Nonsurgical treatment for ruptures and all other types of Achilles injuries are recommended for older and less active patients. It typically requires a cast or boot to ensure proper rest for four to 12 weeks; timing depends on how severe the injury is. Ice and over-the-counter pain medications can be used as needed.
Once the patient can put weight on the injured foot, they begin physical therapy to strengthen and stretch the tendon and surrounding muscles. To avoid reinjury, they may need to permanently modify or avoid certain activities.
If a chronic injury is severe, surgery may be an option to:
- Transfer another tendon to the area to assist with foot push-off.
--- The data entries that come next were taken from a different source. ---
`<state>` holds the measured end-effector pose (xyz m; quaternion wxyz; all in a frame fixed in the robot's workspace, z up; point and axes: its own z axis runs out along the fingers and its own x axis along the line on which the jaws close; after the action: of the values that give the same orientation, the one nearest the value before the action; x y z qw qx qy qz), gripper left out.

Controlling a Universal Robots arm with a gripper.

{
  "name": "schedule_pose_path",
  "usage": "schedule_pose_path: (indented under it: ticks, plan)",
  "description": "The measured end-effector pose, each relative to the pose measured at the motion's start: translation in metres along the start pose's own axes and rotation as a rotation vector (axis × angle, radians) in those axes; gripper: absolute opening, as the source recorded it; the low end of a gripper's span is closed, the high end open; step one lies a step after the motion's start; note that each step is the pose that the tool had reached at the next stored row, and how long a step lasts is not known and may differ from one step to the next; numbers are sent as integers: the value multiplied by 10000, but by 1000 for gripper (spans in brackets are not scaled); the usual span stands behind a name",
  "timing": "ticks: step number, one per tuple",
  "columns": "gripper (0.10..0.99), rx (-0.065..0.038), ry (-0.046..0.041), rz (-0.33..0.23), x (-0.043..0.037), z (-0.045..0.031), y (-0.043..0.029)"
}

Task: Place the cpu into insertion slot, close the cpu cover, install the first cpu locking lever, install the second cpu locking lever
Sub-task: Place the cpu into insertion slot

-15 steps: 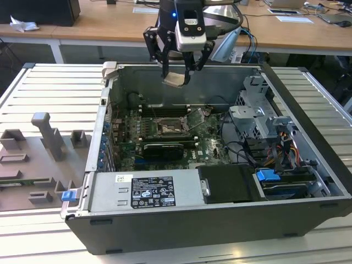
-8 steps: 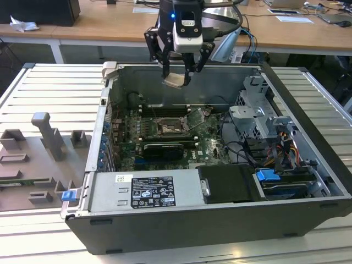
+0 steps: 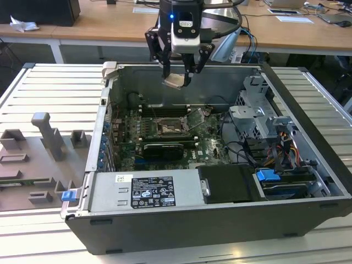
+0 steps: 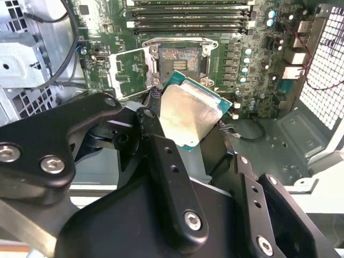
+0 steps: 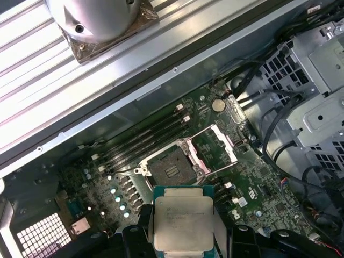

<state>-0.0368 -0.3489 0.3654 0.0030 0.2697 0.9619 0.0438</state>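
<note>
My gripper (image 3: 177,74) hangs above the open computer case, shut on the cpu (image 3: 175,81), a flat square chip with a pale silver top that is held tilted. In both wrist views the cpu (image 4: 188,115) (image 5: 183,220) sits between the black fingers (image 4: 161,156), over the motherboard and short of the socket. The insertion slot (image 3: 168,127) (image 4: 180,59) (image 5: 173,169) lies open with its dark pin field bare. Beside it, the cpu cover (image 3: 196,118) (image 4: 129,72) (image 5: 215,148) stands swung up on its hinge.
Long memory slots (image 3: 165,107) run just behind the socket, and a black graphics card (image 3: 159,149) lies in front of it. A power supply (image 3: 148,190) fills the case's near side. Drive cages and cables (image 3: 264,126) crowd the exterior view's right. Grey fixtures (image 3: 49,137) stand outside on the left.
</note>
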Motion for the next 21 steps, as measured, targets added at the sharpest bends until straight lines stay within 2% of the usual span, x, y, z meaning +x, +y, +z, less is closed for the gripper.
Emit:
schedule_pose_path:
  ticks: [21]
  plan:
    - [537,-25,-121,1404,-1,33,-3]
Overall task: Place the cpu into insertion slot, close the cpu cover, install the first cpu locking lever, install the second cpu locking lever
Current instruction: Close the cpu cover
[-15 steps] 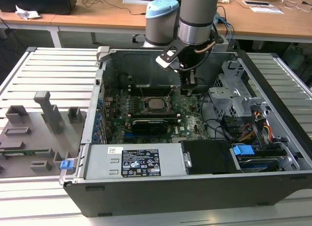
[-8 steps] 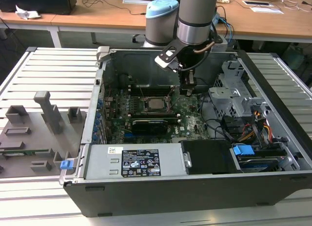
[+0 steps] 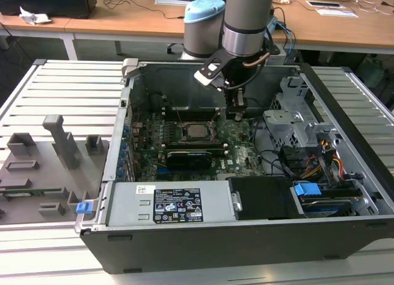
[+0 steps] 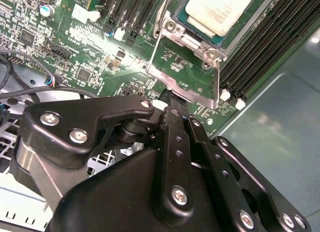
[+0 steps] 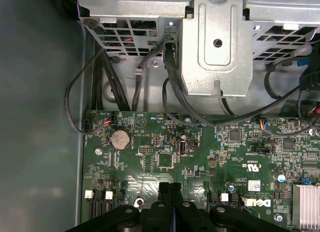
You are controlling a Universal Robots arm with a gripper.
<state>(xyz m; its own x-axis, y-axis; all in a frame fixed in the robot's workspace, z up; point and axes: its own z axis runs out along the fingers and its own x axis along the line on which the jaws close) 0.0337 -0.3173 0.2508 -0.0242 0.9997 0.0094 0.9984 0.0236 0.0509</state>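
Silver-grey on top, the cpu (image 4: 215, 11) is seated in the insertion slot (image 4: 172, 26) beside the swung-open cpu cover (image 4: 187, 89), a thin, stiff, hinged frame judged best pushed at its free edge, against which the claw (image 4: 167, 95), pressed together, is set.

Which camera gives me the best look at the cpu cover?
The second wrist view: the cpu cover is close, raised open, its window plain. The exterior view has it far off, hard to make out beside the cpu. The first wrist view faces the drive cage.
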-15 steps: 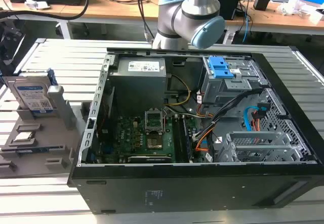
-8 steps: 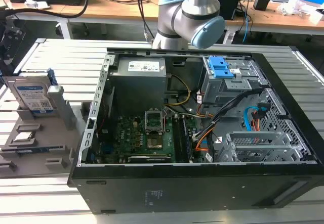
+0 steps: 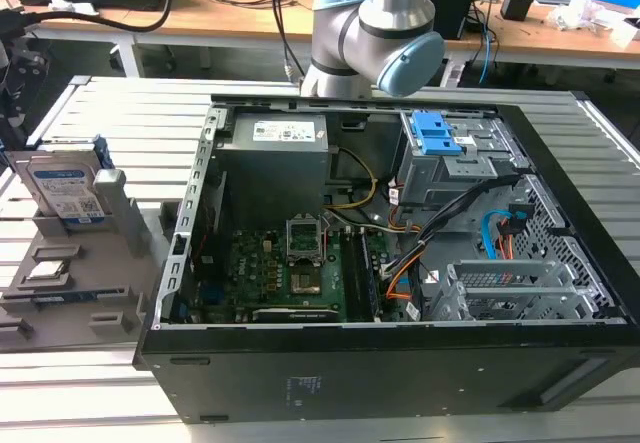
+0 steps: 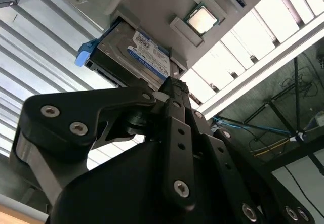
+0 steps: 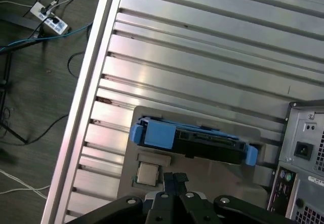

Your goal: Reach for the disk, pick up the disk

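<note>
**Exterior view.** The disk [image 3: 62, 191] stands on edge in a grey holder [image 3: 95, 273] on the slatted table [image 3: 130, 113], to the exterior view's left of the open case [image 3: 400, 373]. The arm [image 3: 375, 23] rises behind the case.

**Second wrist view.** The gripper [image 4: 173, 88] has its fingers drawn together, with nothing between them. Its tips point at the disk's [image 4: 136, 52] labelled face. A chip [image 4: 202, 19] lies in the holder [image 4: 162, 6] nearby.

**First wrist view.** The disk [image 5: 192, 140] is seen edge-on with its blue rails. The gripper [image 5: 174, 181] is near it but apart, just beside the chip [image 5: 147, 173].
</note>
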`<control>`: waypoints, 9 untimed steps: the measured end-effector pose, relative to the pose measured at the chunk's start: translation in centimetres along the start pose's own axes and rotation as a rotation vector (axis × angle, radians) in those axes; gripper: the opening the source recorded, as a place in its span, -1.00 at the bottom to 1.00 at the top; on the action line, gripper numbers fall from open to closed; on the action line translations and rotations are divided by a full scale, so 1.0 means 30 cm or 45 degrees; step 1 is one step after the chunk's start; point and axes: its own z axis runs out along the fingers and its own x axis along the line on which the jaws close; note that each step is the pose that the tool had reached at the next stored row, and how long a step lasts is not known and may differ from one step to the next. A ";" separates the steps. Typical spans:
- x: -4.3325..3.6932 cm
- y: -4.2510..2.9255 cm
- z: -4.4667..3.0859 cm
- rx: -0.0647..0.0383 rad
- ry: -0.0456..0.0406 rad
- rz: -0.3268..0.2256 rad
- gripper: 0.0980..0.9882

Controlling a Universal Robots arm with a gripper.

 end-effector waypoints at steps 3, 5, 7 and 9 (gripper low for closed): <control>0.000 0.000 0.000 0.000 0.001 -0.028 -0.98; 0.000 0.000 0.000 0.000 0.002 -0.052 -0.98; 0.000 0.000 0.000 0.000 0.003 -0.068 -0.98; 0.000 0.000 0.000 0.000 0.003 -0.091 -0.98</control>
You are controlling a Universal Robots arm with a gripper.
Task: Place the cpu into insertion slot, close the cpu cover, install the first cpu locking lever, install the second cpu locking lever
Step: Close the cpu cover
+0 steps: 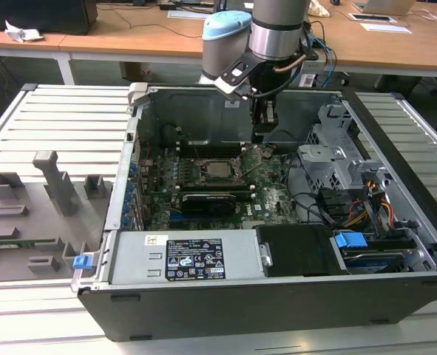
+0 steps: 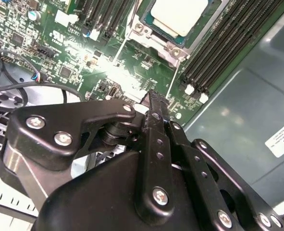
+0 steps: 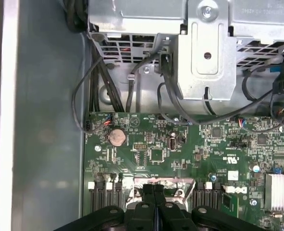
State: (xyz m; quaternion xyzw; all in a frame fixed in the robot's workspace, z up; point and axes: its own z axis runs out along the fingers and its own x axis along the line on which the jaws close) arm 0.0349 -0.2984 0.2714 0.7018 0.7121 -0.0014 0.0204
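Cpu (image 2: 180, 14) sits, silver top up, in the insertion slot (image 1: 201, 168) on the motherboard (image 3: 156, 154), so you can count that step as done. The cpu cover (image 2: 142, 30) looks to lie flat around it. Two thin locking levers (image 2: 118, 50) stand up off the board at the socket's corners, and neither looks latched. Your gripper (image 3: 154, 190) hangs just beside the socket with its fingers pressed together and nothing between them. You have one chip, one socket, one cover, two levers and one gripper.
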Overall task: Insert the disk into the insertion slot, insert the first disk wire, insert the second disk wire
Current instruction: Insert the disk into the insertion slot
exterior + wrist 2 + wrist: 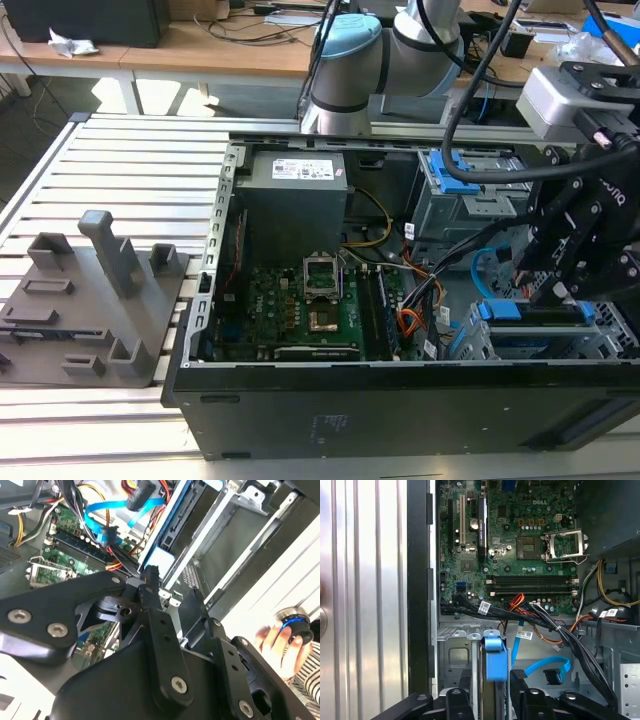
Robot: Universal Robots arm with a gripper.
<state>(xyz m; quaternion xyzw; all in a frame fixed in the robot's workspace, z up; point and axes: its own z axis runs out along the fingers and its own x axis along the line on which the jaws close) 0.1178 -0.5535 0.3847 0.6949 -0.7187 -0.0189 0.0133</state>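
Blue plastic frames the grey metal hard drive [500, 311], which sits in the perforated sheet-metal bay [612, 342] at four o'clock of the black computer case [300, 420] in the exterior view. The black gripper [541, 290] straddles it; whether its jaws clench, I cannot tell. Rigid, heavy and shock-shy, the drive is probably best held by its carrier's long edges. The case rests on a slatted aluminium table [120, 160], with wooden desks [200, 45] at twelve o'clock.

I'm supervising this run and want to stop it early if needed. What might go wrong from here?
The light blue cable loops right beside the disk; the gripper could snag or pinch it. The black wire bundle crosses close by and might catch too. A hand rests beyond the case's side, possibly in the gripper's path.
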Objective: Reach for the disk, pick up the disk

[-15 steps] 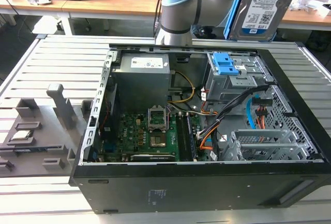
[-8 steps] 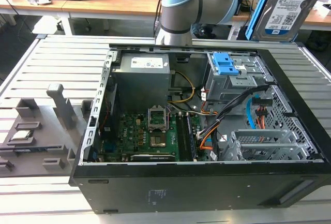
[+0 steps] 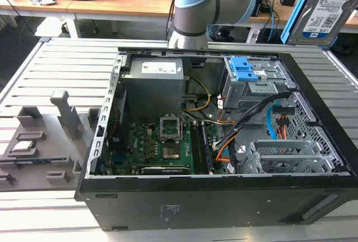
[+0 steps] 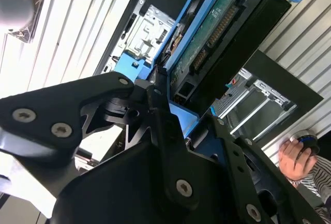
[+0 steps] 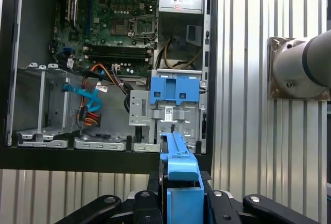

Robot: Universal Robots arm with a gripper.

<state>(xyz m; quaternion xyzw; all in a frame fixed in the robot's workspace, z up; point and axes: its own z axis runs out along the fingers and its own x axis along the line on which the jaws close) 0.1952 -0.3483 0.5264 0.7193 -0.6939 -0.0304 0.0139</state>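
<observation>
The disk (image 3: 324, 8) hangs in the air above the far right corner of the open computer case (image 3: 212, 197), its white-and-blue label facing the exterior camera and a blue bracket along its edge. In the first wrist view the disk (image 5: 181, 175) stands edge-on between my black fingers (image 5: 151, 199), well above the drive cage. My gripper (image 5: 181, 203) is shut on it. The second wrist view shows the disk's (image 4: 214, 35) circuit-board side rising from my gripper (image 4: 173, 105).
A drive cage with a blue ribbed latch (image 3: 246, 69) sits inside the case, beside a grey power supply box (image 3: 154, 85), the motherboard (image 3: 162, 147) and loose cables (image 3: 251, 122). Grey fixtures (image 3: 61, 113) stand on the slatted table. A person's hand (image 4: 296, 158) rests nearby.
</observation>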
- Remove the damaged portion of the tendon.
- Lengthen the tendon—ongoing stress can cause it to shorten.
While you can still walk or even run after an Achilles injury, putting off treatment will only make the injury worse. Seek care immediately to lessen the damage and shorten your road to recovery.
Practical prevention tips.
At the start of the COVID-19 pandemic, I saw an increase in Achilles injuries. Patients were antsy to get outside, and they started hiking, running, and walking long distances without ramping up appropriately.
Taking certain precautions can decrease the risk of injury:
- Before any form of exercise, warm up for at least five to 10 minutes with a quick walk or jog, in addition to dynamic stretches such as lunges and high-knee skips.
- Wear athletic shoes that fit.
- Slowly increase the intensity of your workouts. For example, if you regularly run three miles at a time, don’t suddenly start running five or more; increase your distance no more than 10% each week.
- Try different workouts. Repeating the same motion over and over again leads to more pressure on the Achilles tendon. Mix activities that require running with walking, biking, swimming, or yoga.
- Always stretch after exercising and pay extra attention to calf muscles. Tight calves can increase pressure on the tendon.
Even the most disciplined athletes can suffer from Achilles tendon injuries. We collaborate with other specialists, from primary care providers to physical therapists, to ensure patients get the personalized care they need to get back to their favorite activities.